### What is needed
Leave out the pictures and repeat the data exactly.

### Input data
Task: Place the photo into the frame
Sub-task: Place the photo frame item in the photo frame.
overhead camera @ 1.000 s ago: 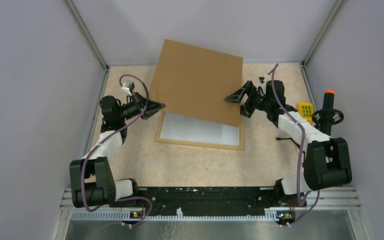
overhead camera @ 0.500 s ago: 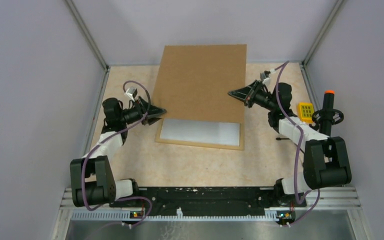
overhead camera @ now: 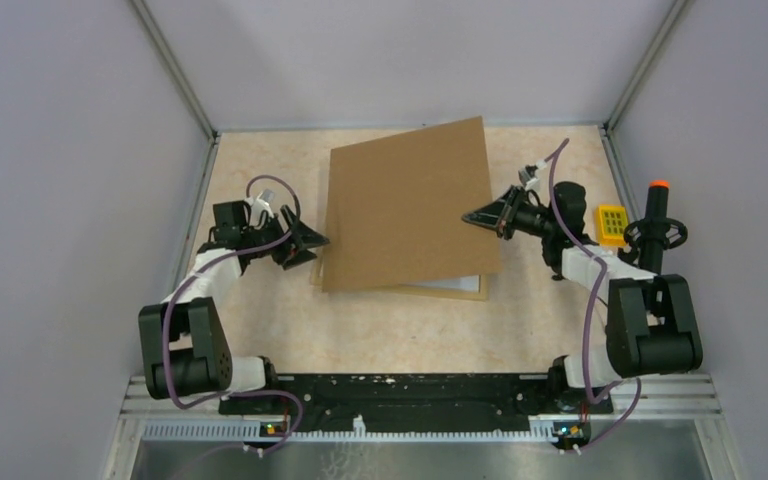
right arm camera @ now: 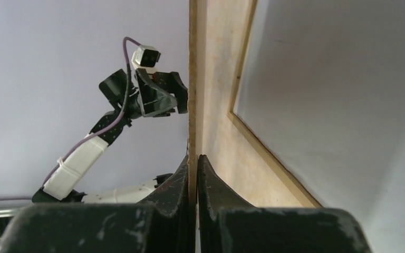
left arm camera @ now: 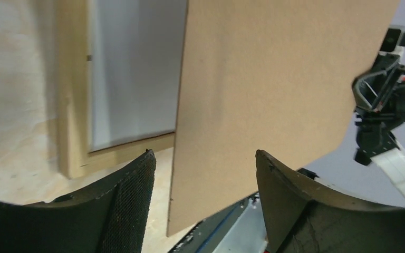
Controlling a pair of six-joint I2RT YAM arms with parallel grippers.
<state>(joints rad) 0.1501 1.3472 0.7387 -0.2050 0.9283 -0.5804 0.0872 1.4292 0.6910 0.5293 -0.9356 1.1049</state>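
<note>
Plain brown backing board (overhead camera: 405, 205): right gripper (overhead camera: 475, 217) clamped on its right edge, tilted over light wooden frame (overhead camera: 450, 293) on worktop. Left gripper (overhead camera: 312, 243): jaws apart, beside board. Photo: unseen. Step, likely: clearing backing; next, set it aside.

We see the board (overhead camera: 408, 205) as a brown pressed-fibre sheet, matt and finely grained, with a raw cut edge. The frame (left arm camera: 73, 100) looks like light natural wood, smooth and without gloss. The pale panel (left arm camera: 132, 74) inside it is smooth with a soft sheen; we cannot tell whether it is glass or card. The table (overhead camera: 380, 330) has a matt, beige, mottled surface. On the left gripper (left arm camera: 203, 158) the fingers (left arm camera: 129, 211) are black plastic, one with a fine mesh-like texture. The right gripper (right arm camera: 194, 158) shows the same black plastic, scuffed with pale marks. The rail (overhead camera: 430, 428) at the near edge is bare ribbed metal, and the walls (overhead camera: 60, 200) are plain matt grey
</note>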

### Response to the exercise
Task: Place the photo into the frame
Sub-task: Place the photo frame item in the photo frame.
overhead camera @ 1.000 s ago: 
overhead camera @ 0.500 s ago: 
overhead camera @ now: 
right arm camera @ now: 
left arm camera @ now: 
Controlling a pair of six-joint I2RT YAM arms with parallel grippers.
<state>(joints rad) 0.1501 1.3472 0.7387 -0.2050 0.9283 -0.5804 0.0872 1.4292 0.6910 0.5293 -0.9356 1.1049</state>
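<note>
Plain brown backing board (overhead camera: 405, 205): right gripper (overhead camera: 475, 217) clamped on its right edge, tilted over light wooden frame (overhead camera: 450, 293) on worktop. Left gripper (overhead camera: 312, 243): jaws apart, beside board. Photo: unseen. Step, likely: clearing backing; next, set it aside.

We see the board (overhead camera: 408, 205) as a brown pressed-fibre sheet, matt and finely grained, with a raw cut edge. The frame (left arm camera: 73, 100) looks like light natural wood, smooth and without gloss. The pale panel (left arm camera: 132, 74) inside it is smooth with a soft sheen; we cannot tell whether it is glass or card. The table (overhead camera: 380, 330) has a matt, beige, mottled surface. On the left gripper (left arm camera: 203, 158) the fingers (left arm camera: 129, 211) are black plastic, one with a fine mesh-like texture. The right gripper (right arm camera: 194, 158) shows the same black plastic, scuffed with pale marks. The rail (overhead camera: 430, 428) at the near edge is bare ribbed metal, and the walls (overhead camera: 60, 200) are plain matt grey
</note>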

The exercise asks for nothing more than this.